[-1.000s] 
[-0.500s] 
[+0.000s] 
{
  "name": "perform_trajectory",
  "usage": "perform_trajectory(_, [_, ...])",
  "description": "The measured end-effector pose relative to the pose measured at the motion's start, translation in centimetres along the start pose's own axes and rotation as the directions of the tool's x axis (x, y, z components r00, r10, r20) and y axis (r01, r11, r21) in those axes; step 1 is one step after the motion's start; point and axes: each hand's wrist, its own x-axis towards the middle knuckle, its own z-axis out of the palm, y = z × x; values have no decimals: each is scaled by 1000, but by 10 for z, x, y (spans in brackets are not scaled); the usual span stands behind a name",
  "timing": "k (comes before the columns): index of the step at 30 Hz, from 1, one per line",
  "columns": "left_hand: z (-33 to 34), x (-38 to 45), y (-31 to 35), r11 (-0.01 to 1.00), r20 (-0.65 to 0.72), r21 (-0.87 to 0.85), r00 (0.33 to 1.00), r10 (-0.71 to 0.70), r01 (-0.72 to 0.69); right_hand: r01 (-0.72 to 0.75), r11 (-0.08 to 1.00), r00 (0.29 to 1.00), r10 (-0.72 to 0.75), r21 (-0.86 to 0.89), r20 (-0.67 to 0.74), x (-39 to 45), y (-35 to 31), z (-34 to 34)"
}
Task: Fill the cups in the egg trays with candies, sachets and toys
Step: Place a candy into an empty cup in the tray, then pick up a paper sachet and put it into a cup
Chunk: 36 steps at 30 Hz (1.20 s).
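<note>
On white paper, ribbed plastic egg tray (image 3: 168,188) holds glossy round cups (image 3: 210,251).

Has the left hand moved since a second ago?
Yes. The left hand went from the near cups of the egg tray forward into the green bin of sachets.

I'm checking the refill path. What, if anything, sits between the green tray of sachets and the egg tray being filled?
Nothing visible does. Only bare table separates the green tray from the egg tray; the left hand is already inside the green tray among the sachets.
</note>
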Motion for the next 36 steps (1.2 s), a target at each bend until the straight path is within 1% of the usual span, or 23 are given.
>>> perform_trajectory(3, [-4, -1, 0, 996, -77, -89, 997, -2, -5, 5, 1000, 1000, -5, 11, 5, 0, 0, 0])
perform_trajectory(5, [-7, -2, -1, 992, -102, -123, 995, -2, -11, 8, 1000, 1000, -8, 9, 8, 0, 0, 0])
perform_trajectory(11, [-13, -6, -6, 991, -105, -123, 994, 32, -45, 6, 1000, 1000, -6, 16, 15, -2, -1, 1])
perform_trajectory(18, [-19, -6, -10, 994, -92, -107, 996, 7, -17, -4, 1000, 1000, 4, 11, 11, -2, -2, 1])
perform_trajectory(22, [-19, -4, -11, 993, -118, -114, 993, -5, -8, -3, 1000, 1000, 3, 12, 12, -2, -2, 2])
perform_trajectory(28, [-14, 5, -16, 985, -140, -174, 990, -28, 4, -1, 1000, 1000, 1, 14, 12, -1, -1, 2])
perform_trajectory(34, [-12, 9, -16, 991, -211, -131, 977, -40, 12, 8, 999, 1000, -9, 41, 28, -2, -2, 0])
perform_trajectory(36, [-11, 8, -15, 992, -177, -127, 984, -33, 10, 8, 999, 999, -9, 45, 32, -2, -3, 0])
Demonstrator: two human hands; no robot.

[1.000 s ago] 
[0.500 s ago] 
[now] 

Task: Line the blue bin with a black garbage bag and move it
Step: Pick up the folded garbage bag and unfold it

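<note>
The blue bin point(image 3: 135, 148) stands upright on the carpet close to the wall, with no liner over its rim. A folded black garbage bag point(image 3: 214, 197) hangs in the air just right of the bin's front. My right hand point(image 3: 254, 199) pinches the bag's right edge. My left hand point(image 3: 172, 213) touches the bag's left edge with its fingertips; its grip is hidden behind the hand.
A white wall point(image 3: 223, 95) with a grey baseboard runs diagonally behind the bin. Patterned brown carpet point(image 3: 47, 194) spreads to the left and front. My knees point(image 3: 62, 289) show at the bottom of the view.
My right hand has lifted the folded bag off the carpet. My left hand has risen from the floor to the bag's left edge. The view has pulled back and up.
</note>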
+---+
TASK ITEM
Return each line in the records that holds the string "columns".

OUTPUT BELOW
  "timing": "k (comes before the columns): index of the step at 30 Hz, from 1, one per line",
  "columns": "left_hand: z (-33 to 34), x (-38 to 45), y (-31 to 35), r11 (-0.01 to 1.00), r20 (-0.65 to 0.72), r21 (-0.87 to 0.85), r00 (0.33 to 1.00), r10 (-0.71 to 0.70), r01 (-0.72 to 0.69); right_hand: r01 (-0.72 to 0.75), r11 (-0.08 to 1.00), r00 (0.29 to 1.00), r10 (-0.72 to 0.75), r21 (-0.86 to 0.89), r20 (-0.67 to 0.74), x (-39 to 45), y (-35 to 31), z (-34 to 34)"

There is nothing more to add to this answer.